## Brief:
Every line below needs to be reproduced exactly.

- Opening Delimiter -

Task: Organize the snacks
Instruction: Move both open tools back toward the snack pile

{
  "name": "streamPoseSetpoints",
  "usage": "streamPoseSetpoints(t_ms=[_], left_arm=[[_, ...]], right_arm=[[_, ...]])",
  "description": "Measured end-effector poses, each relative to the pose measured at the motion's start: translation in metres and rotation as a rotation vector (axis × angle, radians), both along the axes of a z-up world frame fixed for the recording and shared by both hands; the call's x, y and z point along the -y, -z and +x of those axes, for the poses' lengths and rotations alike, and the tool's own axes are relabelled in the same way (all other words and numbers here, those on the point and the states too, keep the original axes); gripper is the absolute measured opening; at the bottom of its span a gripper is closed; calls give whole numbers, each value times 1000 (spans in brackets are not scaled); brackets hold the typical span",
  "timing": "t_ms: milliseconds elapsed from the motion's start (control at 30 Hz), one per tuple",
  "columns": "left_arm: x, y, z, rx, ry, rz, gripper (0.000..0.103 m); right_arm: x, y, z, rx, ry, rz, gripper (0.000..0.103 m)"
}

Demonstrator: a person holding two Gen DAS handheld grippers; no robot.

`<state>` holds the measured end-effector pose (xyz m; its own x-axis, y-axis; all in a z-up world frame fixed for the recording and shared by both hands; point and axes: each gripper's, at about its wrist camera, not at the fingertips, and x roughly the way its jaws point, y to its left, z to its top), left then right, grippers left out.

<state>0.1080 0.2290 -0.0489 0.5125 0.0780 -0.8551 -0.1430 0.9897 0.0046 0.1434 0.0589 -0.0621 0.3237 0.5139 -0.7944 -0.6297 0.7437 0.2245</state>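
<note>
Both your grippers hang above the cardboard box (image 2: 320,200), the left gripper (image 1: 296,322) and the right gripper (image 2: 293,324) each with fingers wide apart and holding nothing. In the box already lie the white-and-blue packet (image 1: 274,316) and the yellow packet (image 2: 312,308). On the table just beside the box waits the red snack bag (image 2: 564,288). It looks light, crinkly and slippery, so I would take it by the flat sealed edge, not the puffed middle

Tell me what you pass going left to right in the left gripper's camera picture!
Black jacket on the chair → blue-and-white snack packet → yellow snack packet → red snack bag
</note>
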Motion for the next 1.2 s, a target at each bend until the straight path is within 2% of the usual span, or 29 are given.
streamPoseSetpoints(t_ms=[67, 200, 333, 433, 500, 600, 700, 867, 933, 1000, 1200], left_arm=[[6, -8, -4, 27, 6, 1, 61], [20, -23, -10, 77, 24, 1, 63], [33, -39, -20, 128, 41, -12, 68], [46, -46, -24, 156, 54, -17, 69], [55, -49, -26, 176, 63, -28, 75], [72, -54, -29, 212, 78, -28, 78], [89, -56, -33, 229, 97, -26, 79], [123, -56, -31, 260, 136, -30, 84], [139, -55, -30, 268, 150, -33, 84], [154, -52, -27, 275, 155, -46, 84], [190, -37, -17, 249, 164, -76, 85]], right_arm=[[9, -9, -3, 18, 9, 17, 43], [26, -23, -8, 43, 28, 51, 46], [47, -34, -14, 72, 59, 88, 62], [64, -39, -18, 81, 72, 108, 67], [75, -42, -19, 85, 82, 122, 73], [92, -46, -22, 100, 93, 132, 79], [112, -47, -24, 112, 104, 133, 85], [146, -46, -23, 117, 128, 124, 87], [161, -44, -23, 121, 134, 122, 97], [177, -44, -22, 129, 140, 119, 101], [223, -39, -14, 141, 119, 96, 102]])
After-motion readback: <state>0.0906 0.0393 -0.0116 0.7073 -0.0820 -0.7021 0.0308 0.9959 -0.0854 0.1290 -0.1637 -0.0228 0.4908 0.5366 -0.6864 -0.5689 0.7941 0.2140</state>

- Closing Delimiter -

## Your response:
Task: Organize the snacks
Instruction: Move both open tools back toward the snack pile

{
  "name": "streamPoseSetpoints",
  "usage": "streamPoseSetpoints(t_ms=[_], left_arm=[[_, ...]], right_arm=[[_, ...]])",
  "description": "Measured end-effector poses, each relative to the pose measured at the motion's start: translation in metres and rotation as a rotation vector (axis × angle, radians), both along the axes of a z-up world frame fixed for the recording and shared by both hands; the call's x, y and z point along the -y, -z and +x of those axes, for the poses' lengths and rotations alike, and the tool's own axes are relabelled in the same way (all other words and numbers here, those on the point and the states too, keep the original axes); gripper is the absolute measured opening; at the bottom of its span a gripper is closed; calls give whole numbers, each value times 1000 (spans in brackets are not scaled); brackets hold the typical span",
  "timing": "t_ms: milliseconds elapsed from the motion's start (control at 30 Hz), one per tuple",
  "columns": "left_arm: x, y, z, rx, ry, rz, gripper (0.000..0.103 m); right_arm: x, y, z, rx, ry, rz, gripper (0.000..0.103 m)"
}

Demonstrator: a person holding two Gen DAS handheld grippers; no robot.

`<state>` holds the measured end-effector pose (xyz m; its own x-axis, y-axis; all in a z-up world frame fixed for the recording and shared by both hands; point and axes: each gripper's, at about its wrist camera, not at the fingertips, and x roughly the way its jaws point, y to its left, z to its top), left then right, grippers left out.

<state>0.1080 0.2290 -0.0489 0.5125 0.0780 -0.8551 -0.1430 0.9897 0.0046 0.1434 0.0589 -0.0621 0.3237 0.5139 -0.7944 -0.6297 0.7437 0.2245</state>
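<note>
Both your grippers hang above the cardboard box (image 2: 320,200), the left gripper (image 1: 296,322) and the right gripper (image 2: 293,324) each with fingers wide apart and holding nothing. In the box already lie the white-and-blue packet (image 1: 274,316) and the yellow packet (image 2: 312,308). On the table just beside the box waits the red snack bag (image 2: 564,288). It looks light, crinkly and slippery, so I would take it by the flat sealed edge, not the puffed middle

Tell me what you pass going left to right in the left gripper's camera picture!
Black jacket on the chair → blue-and-white snack packet → yellow snack packet → red snack bag
</note>
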Motion for the next 1.2 s, a target at each bend until the straight path is within 2% of the usual span, or 29 are given.
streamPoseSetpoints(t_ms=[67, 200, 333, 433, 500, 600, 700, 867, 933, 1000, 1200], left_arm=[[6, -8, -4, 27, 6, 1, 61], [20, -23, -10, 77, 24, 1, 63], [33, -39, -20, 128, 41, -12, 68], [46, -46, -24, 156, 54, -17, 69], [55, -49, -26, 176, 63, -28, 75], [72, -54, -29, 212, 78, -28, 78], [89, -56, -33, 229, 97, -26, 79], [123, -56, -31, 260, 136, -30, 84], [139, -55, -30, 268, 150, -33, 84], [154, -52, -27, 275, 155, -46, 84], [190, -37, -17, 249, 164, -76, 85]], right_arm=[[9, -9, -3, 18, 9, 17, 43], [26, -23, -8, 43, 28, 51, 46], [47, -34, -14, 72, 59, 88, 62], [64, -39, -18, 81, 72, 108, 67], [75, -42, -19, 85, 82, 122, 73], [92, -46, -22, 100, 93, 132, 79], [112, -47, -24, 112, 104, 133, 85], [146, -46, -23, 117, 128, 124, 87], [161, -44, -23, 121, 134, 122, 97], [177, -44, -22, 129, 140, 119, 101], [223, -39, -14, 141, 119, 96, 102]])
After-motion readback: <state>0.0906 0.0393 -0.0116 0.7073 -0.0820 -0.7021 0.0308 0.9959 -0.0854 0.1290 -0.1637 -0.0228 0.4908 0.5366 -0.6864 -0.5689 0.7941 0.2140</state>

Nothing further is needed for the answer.